### Task instructions
In the data below, reproduce everything exactly except the images.

### Supplied material
==================================================

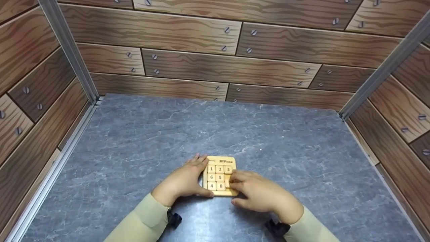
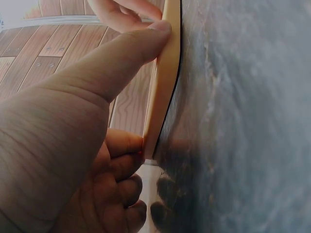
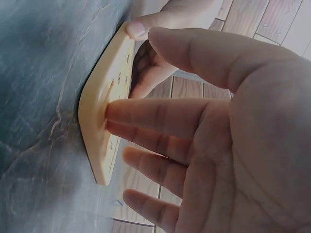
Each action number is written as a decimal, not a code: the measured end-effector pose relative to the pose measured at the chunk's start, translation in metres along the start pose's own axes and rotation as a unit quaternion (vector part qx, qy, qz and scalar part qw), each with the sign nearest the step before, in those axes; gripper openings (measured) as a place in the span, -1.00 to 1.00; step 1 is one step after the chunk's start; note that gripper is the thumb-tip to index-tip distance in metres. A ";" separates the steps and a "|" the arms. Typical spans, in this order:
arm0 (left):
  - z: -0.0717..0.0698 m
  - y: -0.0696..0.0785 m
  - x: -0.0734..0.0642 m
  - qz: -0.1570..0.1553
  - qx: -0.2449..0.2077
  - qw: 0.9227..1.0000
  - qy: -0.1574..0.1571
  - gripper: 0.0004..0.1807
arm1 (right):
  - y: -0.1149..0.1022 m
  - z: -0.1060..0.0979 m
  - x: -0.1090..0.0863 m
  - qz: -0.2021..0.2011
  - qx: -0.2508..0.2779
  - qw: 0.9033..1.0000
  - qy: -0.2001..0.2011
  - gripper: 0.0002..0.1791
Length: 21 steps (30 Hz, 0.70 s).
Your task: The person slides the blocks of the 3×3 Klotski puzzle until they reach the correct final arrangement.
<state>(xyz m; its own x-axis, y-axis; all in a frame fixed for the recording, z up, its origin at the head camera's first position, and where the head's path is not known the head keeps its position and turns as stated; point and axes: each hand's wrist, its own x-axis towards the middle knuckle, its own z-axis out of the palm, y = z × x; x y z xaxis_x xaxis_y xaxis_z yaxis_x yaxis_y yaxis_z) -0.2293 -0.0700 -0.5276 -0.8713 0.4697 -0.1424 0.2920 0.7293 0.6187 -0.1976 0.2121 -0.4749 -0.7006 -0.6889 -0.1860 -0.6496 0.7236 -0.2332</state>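
A yellow number sliding puzzle (image 1: 220,194) lies on the table, its square tiles sitting in a rounded frame. Tiles 1, 2 and 3 fill the top row; 6 and 5 stand in the middle row, 4 and 8 in the bottom row. My left hand (image 1: 185,178) holds the frame by its left side, thumb on the near edge and fingers at the far left corner. From the right, my right hand (image 1: 260,192) reaches over the board. Its extended index and middle fingertips (image 3: 116,110) touch the right column, partly hiding it, while the thumb stays apart from the frame.
The grey marbled tabletop (image 1: 188,127) spreads around the puzzle. Wood-print panels (image 1: 188,33) wall it in at the back and both sides, with metal posts at the two back corners.
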 end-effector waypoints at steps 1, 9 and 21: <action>0.000 0.000 0.000 0.000 0.000 1.000 0.000 0.43 | 0.001 0.000 0.000 0.004 0.002 1.000 -0.001 -0.36; 0.001 0.000 0.001 0.000 0.004 1.000 0.001 0.43 | 0.005 0.003 0.003 0.024 0.009 1.000 -0.005 -0.25; -0.001 0.000 0.000 0.006 0.009 1.000 0.001 0.43 | -0.007 0.010 0.006 -0.064 -0.029 0.998 -0.005 -0.31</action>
<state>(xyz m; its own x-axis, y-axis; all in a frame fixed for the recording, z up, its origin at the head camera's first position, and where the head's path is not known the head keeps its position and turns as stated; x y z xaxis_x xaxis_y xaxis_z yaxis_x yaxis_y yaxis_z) -0.2297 -0.0702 -0.5270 -0.8684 0.4772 -0.1347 0.3088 0.7330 0.6061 -0.1942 0.2030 -0.4841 -0.6076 -0.7762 -0.1681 -0.7498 0.6304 -0.2008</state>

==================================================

### Written response
Each action number is written as a decimal, not a code: the measured end-effector pose relative to the pose measured at the chunk's start, translation in metres along the start pose's own axes and rotation as a unit quaternion (vector part qx, qy, qz and scalar part qw), each with the sign nearest the step before, in those axes; gripper openings (measured) as a place in the span, -1.00 to 1.00; step 1 is one step after the chunk's start; note that gripper is the thumb-tip to index-tip distance in metres. A ";" separates the steps and a "|" the arms. Typical spans, in this order:
arm0 (left):
  - z: -0.0717..0.0698 m
  - y: -0.0696..0.0785 m
  - x: -0.0734..0.0642 m
  - qz: -0.1570..0.1553
  - qx: -0.2449..0.2077
  - qw: 0.9227..1.0000
  - qy: -0.1574..0.1571
  - gripper: 0.0004..0.1807
arm1 (right):
  - y: -0.1149..0.1022 m
  - z: -0.1060..0.0979 m
  - x: -0.1090..0.0863 m
  - qz: -0.2021..0.2011
  - qx: -0.2508..0.2779
  - qw: 0.9033..1.0000
  - qy: -0.2001..0.2011
  - gripper: 0.0002..0.1791
Length: 21 steps (30 Hz, 0.70 s).
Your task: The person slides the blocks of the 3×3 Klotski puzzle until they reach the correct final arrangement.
<state>(xyz m; its own x-axis, y-axis; all in a frame fixed for the recording, z up, its origin at the head camera's first position, and where the head's path is not known the head keeps its position and turns as stated; point and axes: each hand's wrist, its own x-axis towards the middle knuckle, its own z-axis out of the palm, y = z × x; x y z xaxis_x xaxis_y xaxis_z yaxis_x yaxis_y yaxis_z) -0.2293 -0.0700 -0.5276 -0.8713 0.4697 -0.1424 0.2920 0.7293 0.6187 -0.1976 0.2121 -0.4749 -0.7006 -0.6889 -0.1860 -0.6496 0.7236 -0.2332</state>
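A yellow number sliding puzzle (image 1: 220,194) lies on the table, its square tiles sitting in a rounded frame. Tiles 1, 2 and 3 fill the top row; 6 and 5 stand in the middle row, 4 and 8 in the bottom row. My left hand (image 1: 185,178) holds the frame by its left side, thumb on the near edge and fingers at the far left corner. From the right, my right hand (image 1: 260,192) reaches over the board. Its extended index and middle fingertips (image 3: 116,110) touch the right column, partly hiding it, while the thumb stays apart from the frame.
The grey marbled tabletop (image 1: 188,127) spreads around the puzzle. Wood-print panels (image 1: 188,33) wall it in at the back and both sides, with metal posts at the two back corners.
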 end-effector waypoints at steps 1, 9 and 21: <action>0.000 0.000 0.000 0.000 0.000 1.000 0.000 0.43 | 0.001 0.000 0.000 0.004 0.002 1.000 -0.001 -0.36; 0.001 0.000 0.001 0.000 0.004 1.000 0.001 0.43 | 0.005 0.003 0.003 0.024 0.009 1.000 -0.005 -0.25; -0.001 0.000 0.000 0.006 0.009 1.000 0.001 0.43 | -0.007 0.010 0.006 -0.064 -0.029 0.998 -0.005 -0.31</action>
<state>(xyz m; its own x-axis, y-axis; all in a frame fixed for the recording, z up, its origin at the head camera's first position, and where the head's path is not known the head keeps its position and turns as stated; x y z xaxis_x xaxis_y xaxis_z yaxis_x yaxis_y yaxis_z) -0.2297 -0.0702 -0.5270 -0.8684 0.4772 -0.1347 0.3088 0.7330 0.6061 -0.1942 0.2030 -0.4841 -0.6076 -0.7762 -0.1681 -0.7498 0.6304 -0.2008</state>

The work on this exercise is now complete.